Pas de lettre pour le colonel
(Grasset/poche, 2004, 127 pages)
Tous ceux et celles qui n'ont encore rien lu de cet auteur, si vous ne voulez pas vous engager
dans un pavé du style Cent ans de solitude ou L'Amour au temps du
choléra, je vous conseille de commencer votre exploration par ce roman très
court. Il annonce bien les thèmes de prédilection chers à Marquez et vous
y découvrirez tout son génie de la narration.
En deux mots: un vieux colonel à la retraite vit dans le dénuement et la pauvreté
la plus totale en compagnie de sa femme asthmatique. Ils survivent tous les deux en
espérant depuis 20 ans recevoir une lettre qui leur confirmerait l'allocation d'une
pension d'ancien combattant qui leur permettrait de finir leurs vieux jours sainement.

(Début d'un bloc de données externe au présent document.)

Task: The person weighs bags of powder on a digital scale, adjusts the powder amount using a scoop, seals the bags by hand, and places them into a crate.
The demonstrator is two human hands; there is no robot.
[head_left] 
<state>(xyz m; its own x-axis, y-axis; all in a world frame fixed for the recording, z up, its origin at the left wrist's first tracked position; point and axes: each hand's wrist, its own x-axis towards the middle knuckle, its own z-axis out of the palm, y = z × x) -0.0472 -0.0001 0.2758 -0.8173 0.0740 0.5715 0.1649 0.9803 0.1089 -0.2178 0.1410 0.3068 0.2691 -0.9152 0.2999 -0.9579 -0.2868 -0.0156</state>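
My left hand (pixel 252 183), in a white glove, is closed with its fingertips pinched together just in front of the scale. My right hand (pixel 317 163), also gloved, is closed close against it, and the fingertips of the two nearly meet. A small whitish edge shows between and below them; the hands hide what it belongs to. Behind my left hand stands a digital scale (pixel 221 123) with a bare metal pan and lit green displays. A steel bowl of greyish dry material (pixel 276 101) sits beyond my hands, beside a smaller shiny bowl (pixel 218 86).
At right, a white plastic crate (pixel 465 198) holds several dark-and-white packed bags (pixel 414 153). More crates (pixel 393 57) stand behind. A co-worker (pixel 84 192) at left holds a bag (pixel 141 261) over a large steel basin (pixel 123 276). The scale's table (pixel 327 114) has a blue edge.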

Le plus touchant dans cette histoire, c'est la dignité du colonel et l'amour partagé
de ce couple aux réparties délicieuses. Une approche du temps qui existe ou pas,
cette impossibilité à appréhender l'avenir.
Le plus cocasse est la présence d'un coq de combat dans lequel reposent tous les espoirs
de rentrée d'argent si la lettre n'arrive pas.
C'est simple, c'est un joyau d'une simplicité déroutante!